# All purpose hunting boots



## outdoorser (Jan 14, 2013)

So is there a hunting boot that's basically all purpose? I want boots that I can use for hunting dry ground pronghorns in the heat of august but not being caught in freak snowstorms during a november pheasant hunt. Is there such a boot?


----------



## xxxxxxBirdDogger (Mar 7, 2008)

Cabelas Perfekt Hunter by Meindl, non-insulated version


----------



## outdoorser (Jan 14, 2013)

Thanks birddogger.
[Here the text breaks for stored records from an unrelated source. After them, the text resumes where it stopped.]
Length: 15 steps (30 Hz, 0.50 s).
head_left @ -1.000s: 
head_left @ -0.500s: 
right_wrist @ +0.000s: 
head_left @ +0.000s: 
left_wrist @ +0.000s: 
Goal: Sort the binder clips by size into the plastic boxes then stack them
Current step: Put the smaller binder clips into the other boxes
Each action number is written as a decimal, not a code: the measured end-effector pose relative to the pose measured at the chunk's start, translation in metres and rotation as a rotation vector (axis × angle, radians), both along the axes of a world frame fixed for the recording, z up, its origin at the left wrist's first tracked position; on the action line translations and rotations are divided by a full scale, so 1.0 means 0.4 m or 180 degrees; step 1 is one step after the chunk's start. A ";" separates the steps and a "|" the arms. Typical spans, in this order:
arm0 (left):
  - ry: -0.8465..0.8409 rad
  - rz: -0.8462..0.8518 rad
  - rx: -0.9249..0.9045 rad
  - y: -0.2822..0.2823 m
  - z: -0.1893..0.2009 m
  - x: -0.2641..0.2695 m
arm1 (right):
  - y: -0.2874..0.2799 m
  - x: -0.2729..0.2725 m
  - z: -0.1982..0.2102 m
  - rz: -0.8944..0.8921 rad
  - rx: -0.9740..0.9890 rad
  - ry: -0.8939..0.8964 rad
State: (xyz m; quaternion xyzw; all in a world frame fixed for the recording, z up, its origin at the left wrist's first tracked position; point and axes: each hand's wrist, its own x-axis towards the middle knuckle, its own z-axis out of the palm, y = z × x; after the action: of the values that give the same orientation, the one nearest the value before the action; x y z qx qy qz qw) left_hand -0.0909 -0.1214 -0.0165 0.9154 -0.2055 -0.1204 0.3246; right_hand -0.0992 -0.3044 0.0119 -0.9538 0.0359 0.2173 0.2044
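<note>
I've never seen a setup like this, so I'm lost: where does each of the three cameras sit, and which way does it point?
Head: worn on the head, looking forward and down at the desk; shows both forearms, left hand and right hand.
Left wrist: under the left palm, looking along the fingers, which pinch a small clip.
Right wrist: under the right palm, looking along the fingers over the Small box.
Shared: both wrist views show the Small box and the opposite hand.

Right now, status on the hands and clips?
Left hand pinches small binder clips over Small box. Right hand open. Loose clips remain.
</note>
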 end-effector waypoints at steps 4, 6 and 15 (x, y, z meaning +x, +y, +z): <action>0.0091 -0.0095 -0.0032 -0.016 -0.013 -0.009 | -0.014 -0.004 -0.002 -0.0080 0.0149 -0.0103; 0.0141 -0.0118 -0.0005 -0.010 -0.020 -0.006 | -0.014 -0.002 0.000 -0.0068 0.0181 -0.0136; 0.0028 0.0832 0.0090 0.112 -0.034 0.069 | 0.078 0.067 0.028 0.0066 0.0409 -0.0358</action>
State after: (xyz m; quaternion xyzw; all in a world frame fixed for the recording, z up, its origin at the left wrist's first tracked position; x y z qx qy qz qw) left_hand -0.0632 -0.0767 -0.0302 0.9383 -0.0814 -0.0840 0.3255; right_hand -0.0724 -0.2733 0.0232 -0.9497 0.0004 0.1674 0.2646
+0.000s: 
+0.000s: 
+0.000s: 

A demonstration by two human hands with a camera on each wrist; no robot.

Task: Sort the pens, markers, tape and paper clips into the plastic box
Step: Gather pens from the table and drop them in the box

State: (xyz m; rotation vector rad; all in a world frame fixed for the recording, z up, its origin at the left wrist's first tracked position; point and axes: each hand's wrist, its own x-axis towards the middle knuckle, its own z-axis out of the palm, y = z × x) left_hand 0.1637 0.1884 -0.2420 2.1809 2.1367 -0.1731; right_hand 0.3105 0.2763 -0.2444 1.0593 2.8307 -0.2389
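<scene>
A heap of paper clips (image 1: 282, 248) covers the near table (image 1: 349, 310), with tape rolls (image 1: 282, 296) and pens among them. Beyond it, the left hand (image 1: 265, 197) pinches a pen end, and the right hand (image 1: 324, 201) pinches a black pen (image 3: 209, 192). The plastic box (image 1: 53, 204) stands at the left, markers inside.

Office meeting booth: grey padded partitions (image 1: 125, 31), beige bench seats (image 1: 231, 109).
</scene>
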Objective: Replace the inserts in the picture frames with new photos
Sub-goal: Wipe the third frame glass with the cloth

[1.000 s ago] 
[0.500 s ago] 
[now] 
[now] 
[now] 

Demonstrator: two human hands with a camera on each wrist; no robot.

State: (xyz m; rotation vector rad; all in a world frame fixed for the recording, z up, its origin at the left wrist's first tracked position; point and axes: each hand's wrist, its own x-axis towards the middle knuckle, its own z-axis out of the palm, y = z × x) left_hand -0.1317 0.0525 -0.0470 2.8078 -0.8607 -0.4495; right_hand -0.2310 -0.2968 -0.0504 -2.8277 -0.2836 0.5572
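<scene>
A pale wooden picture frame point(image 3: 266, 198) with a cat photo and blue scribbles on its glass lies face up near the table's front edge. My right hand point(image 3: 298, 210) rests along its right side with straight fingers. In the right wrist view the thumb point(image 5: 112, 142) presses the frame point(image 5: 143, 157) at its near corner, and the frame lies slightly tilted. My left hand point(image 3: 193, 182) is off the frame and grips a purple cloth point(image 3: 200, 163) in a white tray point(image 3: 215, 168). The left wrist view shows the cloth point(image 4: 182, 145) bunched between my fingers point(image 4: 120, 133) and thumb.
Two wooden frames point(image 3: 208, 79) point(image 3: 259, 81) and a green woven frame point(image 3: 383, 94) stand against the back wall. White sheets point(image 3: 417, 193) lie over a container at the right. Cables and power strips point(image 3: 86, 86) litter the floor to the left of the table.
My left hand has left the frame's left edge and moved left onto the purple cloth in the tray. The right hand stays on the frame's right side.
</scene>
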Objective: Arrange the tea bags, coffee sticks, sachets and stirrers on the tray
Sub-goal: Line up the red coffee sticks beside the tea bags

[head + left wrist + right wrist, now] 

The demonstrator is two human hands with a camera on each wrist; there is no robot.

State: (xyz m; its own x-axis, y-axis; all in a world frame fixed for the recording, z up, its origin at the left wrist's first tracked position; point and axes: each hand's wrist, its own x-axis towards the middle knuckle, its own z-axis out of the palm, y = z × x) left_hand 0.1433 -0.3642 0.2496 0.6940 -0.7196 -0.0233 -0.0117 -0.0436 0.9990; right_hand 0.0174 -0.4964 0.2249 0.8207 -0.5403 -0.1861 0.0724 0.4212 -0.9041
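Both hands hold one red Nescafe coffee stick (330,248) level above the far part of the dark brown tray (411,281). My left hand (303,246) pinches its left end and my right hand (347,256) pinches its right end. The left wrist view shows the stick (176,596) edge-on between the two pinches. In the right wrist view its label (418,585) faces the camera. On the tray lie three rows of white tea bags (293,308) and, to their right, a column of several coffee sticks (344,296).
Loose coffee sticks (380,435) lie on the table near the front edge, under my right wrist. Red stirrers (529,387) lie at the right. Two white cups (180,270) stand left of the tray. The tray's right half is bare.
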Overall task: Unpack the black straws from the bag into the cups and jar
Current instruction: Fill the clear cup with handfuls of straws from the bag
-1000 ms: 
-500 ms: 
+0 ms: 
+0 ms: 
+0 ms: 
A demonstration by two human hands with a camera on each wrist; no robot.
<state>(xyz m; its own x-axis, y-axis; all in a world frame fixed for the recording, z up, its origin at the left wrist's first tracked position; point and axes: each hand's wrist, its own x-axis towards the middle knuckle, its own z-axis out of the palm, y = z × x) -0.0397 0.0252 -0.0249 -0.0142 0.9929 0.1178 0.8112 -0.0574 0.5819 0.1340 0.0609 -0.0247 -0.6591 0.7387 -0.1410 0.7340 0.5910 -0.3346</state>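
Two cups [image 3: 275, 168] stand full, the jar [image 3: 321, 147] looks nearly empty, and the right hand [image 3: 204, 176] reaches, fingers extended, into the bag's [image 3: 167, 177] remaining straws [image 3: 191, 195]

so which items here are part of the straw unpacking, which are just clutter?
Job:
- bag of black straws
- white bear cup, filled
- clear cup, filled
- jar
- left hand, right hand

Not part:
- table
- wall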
Anybody else got some recommendations?


----------



## sawsman (Sep 13, 2007)

Kenetrek.


----------



## Mojo1 (Sep 8, 2007)

I like danners!!


----------



## Nambaster (Nov 15, 2007)

I too use a cabelas boot. I use the Back Country hikers and I use them all year around.. They cost 50-60 depending on whether they are on sale or not. I have never gotten a blister in them and I have never had water get into them either.


----------



## Nambaster (Nov 15, 2007)

Use the same boot year round. Change socks if you are too hot or too cold.


----------



## polarbear (Aug 1, 2011)

Take a look at the Merrell Perimeters. I tried them after bwhntr suggested them in a similar thread a while back. I put A TON of rugged miles on my feet, and I went through two pairs of $200 boots in 9 months. I got the Perimeters, and they are holding up great. They were a tad cold in the snow, but they're probably the closest to an all season boot you can find. Won't break the bank either.


----------



## outdoorser (Jan 14, 2013)

So whats more versatile: insulated or non-insulated?


----------